====== Raw data

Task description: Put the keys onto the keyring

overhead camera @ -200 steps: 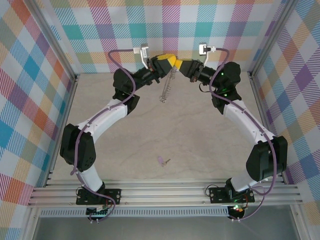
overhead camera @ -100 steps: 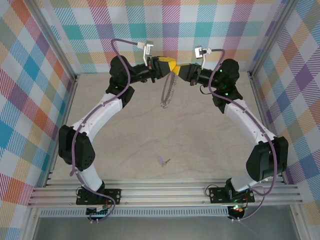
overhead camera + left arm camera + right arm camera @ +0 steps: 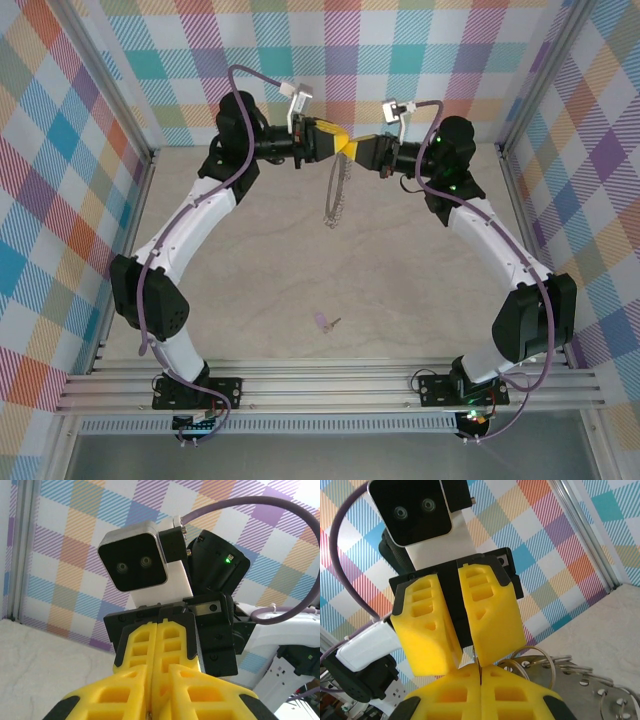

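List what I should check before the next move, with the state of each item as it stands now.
1. keyring lifted off the table: ok, it hangs below the spot where the two pincers meet.
2. right pincer shut on the keyring's top: ok.
3. left pincer shut on the keyring beside it: ok, its fingers are nearly together.
4. Ring's split pried open for threading: cannot tell, the pincers hide it.
5. key in hand: not ok, it lies on the table near the arm bases, far from both pincers.
6. A pincer free to fetch the key: not ok, both are on the keyring.
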Available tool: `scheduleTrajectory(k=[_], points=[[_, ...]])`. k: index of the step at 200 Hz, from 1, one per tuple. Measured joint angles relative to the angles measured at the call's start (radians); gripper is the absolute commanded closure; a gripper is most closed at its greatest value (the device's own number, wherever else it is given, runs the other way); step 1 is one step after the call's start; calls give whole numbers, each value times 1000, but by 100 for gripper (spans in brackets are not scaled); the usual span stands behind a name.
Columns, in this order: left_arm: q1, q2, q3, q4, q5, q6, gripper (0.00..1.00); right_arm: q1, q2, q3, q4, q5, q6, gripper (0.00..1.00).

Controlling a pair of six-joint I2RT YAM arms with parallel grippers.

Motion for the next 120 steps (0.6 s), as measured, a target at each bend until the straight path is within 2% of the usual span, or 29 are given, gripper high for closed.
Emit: scheduleTrajectory(k=[53, 84, 120], points=[[13, 4, 56, -158, 30, 108, 96, 0, -3, 0, -3, -23, -4, 100], [16, 10, 75, -214, 40, 152, 96, 0, -3, -1, -18, -26, -4, 100], [18, 19, 100, -272, 50, 195, 90, 0, -3, -5, -23, -30, -4, 100]])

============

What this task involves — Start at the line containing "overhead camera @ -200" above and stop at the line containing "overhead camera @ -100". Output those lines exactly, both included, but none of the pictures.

Result of the exercise —
overhead camera @ -200 steps: 
overhead camera @ -100 steps: 

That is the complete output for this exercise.